▶ _Problem to work on_:
Down to the last line, the material below should be reproduced exactly.

▶ _Provided entries_:
•••••
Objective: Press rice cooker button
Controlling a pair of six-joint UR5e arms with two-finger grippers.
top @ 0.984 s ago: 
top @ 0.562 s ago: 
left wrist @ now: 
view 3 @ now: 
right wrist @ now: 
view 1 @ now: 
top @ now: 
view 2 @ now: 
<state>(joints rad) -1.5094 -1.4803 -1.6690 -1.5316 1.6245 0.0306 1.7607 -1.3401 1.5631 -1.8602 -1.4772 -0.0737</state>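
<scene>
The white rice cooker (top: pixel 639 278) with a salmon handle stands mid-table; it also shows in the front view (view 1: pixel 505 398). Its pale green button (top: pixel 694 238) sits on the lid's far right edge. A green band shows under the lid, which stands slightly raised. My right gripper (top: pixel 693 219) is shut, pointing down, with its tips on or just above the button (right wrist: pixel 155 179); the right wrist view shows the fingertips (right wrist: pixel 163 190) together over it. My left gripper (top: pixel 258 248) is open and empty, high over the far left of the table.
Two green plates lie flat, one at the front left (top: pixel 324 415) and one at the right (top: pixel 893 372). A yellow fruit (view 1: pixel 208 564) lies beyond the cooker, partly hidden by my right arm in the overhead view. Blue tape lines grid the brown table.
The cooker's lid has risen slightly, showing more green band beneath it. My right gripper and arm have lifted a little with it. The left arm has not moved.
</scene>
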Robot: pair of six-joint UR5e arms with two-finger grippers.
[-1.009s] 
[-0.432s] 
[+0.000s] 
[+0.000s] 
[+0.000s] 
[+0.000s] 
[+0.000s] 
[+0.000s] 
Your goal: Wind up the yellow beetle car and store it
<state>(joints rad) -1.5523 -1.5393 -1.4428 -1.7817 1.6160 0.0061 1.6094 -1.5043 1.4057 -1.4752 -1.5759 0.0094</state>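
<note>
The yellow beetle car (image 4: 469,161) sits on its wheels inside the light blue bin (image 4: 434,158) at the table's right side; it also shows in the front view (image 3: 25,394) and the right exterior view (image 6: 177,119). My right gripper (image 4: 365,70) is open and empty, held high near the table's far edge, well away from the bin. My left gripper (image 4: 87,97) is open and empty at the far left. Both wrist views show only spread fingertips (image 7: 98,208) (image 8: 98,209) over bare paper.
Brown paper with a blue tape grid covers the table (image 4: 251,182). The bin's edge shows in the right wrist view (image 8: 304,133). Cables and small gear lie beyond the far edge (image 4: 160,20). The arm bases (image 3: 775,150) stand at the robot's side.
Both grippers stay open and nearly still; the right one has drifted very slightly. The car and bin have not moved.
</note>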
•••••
▶ _Reply to the exercise_:
Objective: Press rice cooker button
Controlling a pair of six-joint UR5e arms with two-finger grippers.
top @ 0.984 s ago: 
top @ 0.562 s ago: 
left wrist @ now: 
view 3 @ now: 
right wrist @ now: 
view 1 @ now: 
top @ now: 
view 2 @ now: 
<state>(joints rad) -1.5094 -1.4803 -1.6690 -1.5316 1.6245 0.0306 1.7607 -1.3401 1.5631 -1.8602 -1.4772 -0.0737</state>
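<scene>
The white rice cooker (top: pixel 639 278) with a salmon handle stands mid-table; it also shows in the front view (view 1: pixel 505 398). Its pale green button (top: pixel 694 238) sits on the lid's far right edge. A green band shows under the lid, which stands slightly raised. My right gripper (top: pixel 693 219) is shut, pointing down, with its tips on or just above the button (right wrist: pixel 155 179); the right wrist view shows the fingertips (right wrist: pixel 163 190) together over it. My left gripper (top: pixel 258 248) is open and empty, high over the far left of the table.
Two green plates lie flat, one at the front left (top: pixel 324 415) and one at the right (top: pixel 893 372). A yellow fruit (view 1: pixel 208 564) lies beyond the cooker, partly hidden by my right arm in the overhead view. Blue tape lines grid the brown table.
The cooker's lid has risen slightly, showing more green band beneath it. My right gripper and arm have lifted a little with it. The left arm has not moved.
</scene>
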Robot: pair of six-joint UR5e arms with two-finger grippers.
[-1.009s] 
[-0.432s] 
[+0.000s] 
[+0.000s] 
[+0.000s] 
[+0.000s] 
[+0.000s] 
[+0.000s] 
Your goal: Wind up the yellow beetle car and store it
<state>(joints rad) -1.5523 -1.5393 -1.4428 -1.7817 1.6160 0.0061 1.6094 -1.5043 1.4057 -1.4752 -1.5759 0.0094</state>
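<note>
The yellow beetle car (image 4: 469,161) sits on its wheels inside the light blue bin (image 4: 434,158) at the table's right side; it also shows in the front view (image 3: 25,394) and the right exterior view (image 6: 177,119). My right gripper (image 4: 365,70) is open and empty, held high near the table's far edge, well away from the bin. My left gripper (image 4: 87,97) is open and empty at the far left. Both wrist views show only spread fingertips (image 7: 98,208) (image 8: 98,209) over bare paper.
Brown paper with a blue tape grid covers the table (image 4: 251,182). The bin's edge shows in the right wrist view (image 8: 304,133). Cables and small gear lie beyond the far edge (image 4: 160,20). The arm bases (image 3: 775,150) stand at the robot's side.
Both grippers stay open and nearly still; the right one has drifted very slightly. The car and bin have not moved.
</note>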

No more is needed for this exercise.